PROBLEM STATEMENT> All the lines below should appear again unchanged, though their pictures should not.

AVAILABLE DATA>
= = = = =

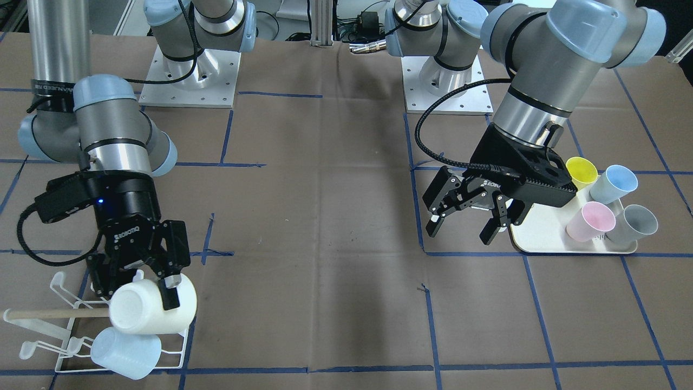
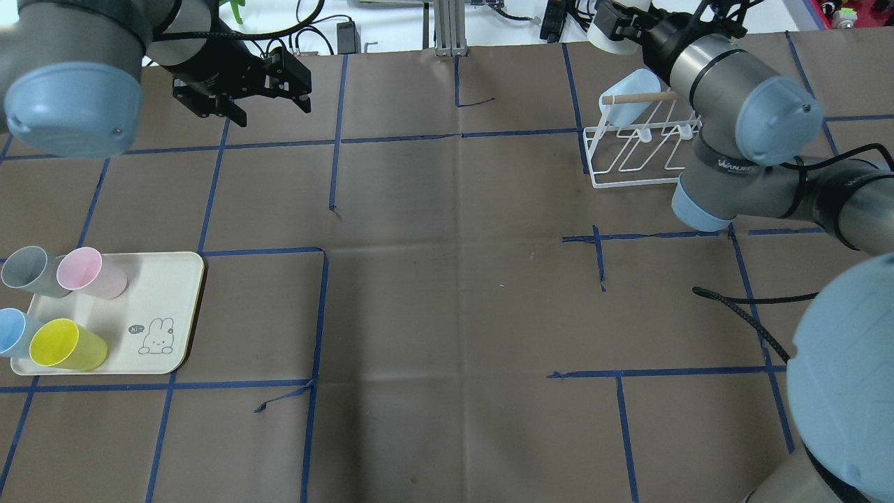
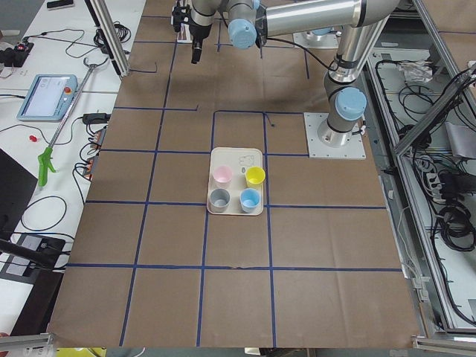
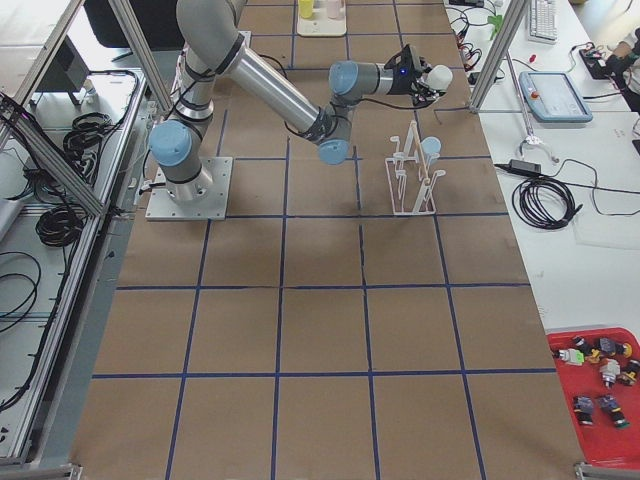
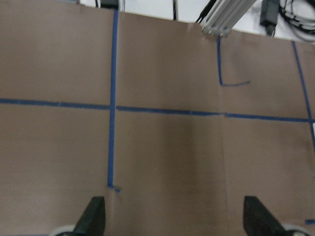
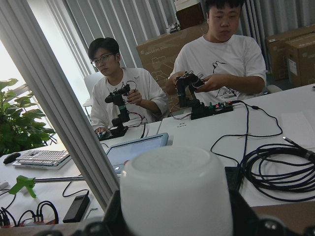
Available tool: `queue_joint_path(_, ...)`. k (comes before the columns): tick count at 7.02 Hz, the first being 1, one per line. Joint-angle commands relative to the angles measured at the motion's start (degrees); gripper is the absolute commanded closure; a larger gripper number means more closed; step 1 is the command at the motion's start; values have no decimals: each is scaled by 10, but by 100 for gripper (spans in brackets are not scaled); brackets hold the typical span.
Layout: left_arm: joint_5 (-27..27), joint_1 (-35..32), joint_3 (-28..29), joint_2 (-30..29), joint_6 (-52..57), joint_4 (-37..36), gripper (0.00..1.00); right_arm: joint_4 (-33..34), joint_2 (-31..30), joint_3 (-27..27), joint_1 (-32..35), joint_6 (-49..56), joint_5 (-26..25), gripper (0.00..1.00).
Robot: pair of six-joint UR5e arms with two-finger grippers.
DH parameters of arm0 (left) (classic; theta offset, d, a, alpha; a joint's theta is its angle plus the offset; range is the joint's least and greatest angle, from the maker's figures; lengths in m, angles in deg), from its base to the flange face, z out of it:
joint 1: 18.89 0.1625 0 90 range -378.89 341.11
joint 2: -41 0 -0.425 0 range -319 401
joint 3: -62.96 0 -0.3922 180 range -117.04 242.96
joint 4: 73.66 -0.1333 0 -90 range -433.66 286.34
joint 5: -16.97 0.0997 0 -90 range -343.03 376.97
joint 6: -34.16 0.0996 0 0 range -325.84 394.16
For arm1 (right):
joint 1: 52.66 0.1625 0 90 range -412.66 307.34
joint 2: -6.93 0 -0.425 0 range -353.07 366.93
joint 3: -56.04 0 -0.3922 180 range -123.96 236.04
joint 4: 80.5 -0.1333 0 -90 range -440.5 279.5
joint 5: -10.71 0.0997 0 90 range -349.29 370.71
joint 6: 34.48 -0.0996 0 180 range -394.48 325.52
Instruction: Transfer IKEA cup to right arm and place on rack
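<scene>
The right tool [image 1: 136, 287] grips a white IKEA cup [image 1: 146, 317], its fingers [image 1: 171, 295] closed across the cup's wall. The cup lies on its side, directly beneath the tool and over the rack [image 2: 639, 157]. The rack's wooden dowel bar [image 1: 59, 313] runs up to the cup. Whether the cup already rests on a prong cannot be told. Just below the held cup, farther from the tool's wrist, a pale blue cup [image 1: 125, 353] sits tilted on the rack.

Well apart from this, the left tool [image 1: 458, 233] hangs above the table [image 1: 325, 216] with its fingers spread wide and nothing between them. Just beside that tool is a cream tray [image 1: 541, 238] carrying four upright cups: yellow [image 1: 580, 172], blue [image 1: 614, 184], pink [image 1: 590, 221] and grey [image 1: 633, 223]. In the right wrist view the white cup's base fills the space between the fingers, with two people seated at a desk beyond.
</scene>
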Motion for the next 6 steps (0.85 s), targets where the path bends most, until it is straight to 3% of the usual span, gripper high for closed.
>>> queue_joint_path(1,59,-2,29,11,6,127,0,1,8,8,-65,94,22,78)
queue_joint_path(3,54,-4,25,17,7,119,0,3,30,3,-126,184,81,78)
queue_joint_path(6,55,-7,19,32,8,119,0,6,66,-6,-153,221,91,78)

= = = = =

EXPECTED OUTPUT>
Available tool: `queue_joint_path(_, ...)`. k (comes before the columns): tick count at 7.02 Hz, the first being 1, one per line. Joint-angle commands relative to the angles measured at the motion's start (degrees); gripper is the absolute commanded closure; a larger gripper number means more closed; step 1 is the command at the motion's start; values have no decimals: each is scaled by 10, but by 100 for gripper (spans in brackets are not scaled); brackets hold the typical span.
Layout: left_arm: joint_5 (-27..27), joint_1 (-35..32), joint_3 (-28..29), joint_2 (-30..29), joint_6 (-52..57), joint_4 (-37..36), gripper (0.00..1.00); right_arm: joint_4 (-33..34), joint_2 (-31..30), joint_3 (-27..27), joint_1 (-32..35), joint_6 (-49..56), joint_5 (-26..25), gripper (0.00..1.00).
Robot: pair of six-joint UR5e arms with two-finger grippers.
DH parameters of arm0 (left) (classic; theta offset, d, a, alpha; a joint's theta is its angle plus the offset; range is the joint's least and greatest angle, from the maker's figures; lengths in m, angles in deg), from its base to the flange face, z out of it:
joint 1: 18.89 0.1625 0 90 range -378.89 341.11
joint 2: -41 0 -0.425 0 range -319 401
joint 3: -62.96 0 -0.3922 180 range -117.04 242.96
joint 4: 73.66 -0.1333 0 -90 range -433.66 286.34
joint 5: -16.97 0.0997 0 -90 range -343.03 376.97
joint 6: -34.16 0.0996 0 0 range -325.84 394.16
For arm1 (right):
joint 1: 52.66 0.1625 0 90 range -412.66 307.34
joint 2: -6.93 0 -0.425 0 range -353.07 366.93
joint 3: -56.04 0 -0.3922 180 range -123.96 236.04
joint 4: 80.5 -0.1333 0 -90 range -440.5 279.5
joint 5: -10.71 0.0997 0 90 range -349.29 370.71
joint 6: 34.48 -0.0996 0 180 range -394.48 325.52
Instruction: Transfer IKEA cup to right arm and place on rack
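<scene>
The right tool [image 1: 136, 287] grips a white IKEA cup [image 1: 146, 317], its fingers [image 1: 171, 295] closed across the cup's wall. The cup lies on its side, directly beneath the tool and over the rack [image 2: 639, 157]. The rack's wooden dowel bar [image 1: 59, 313] runs up to the cup. Whether the cup already rests on a prong cannot be told. Just below the held cup, farther from the tool's wrist, a pale blue cup [image 1: 125, 353] sits tilted on the rack.

Well apart from this, the left tool [image 1: 458, 233] hangs above the table [image 1: 325, 216] with its fingers spread wide and nothing between them. Just beside that tool is a cream tray [image 1: 541, 238] carrying four upright cups: yellow [image 1: 580, 172], blue [image 1: 614, 184], pink [image 1: 590, 221] and grey [image 1: 633, 223]. In the right wrist view the white cup's base fills the space between the fingers, with two people seated at a desk beyond.
</scene>
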Motion for the next 6 steps (0.85 s), targets where the path bends most, until it is straight to 3% of the usual span, gripper high for closed.
>>> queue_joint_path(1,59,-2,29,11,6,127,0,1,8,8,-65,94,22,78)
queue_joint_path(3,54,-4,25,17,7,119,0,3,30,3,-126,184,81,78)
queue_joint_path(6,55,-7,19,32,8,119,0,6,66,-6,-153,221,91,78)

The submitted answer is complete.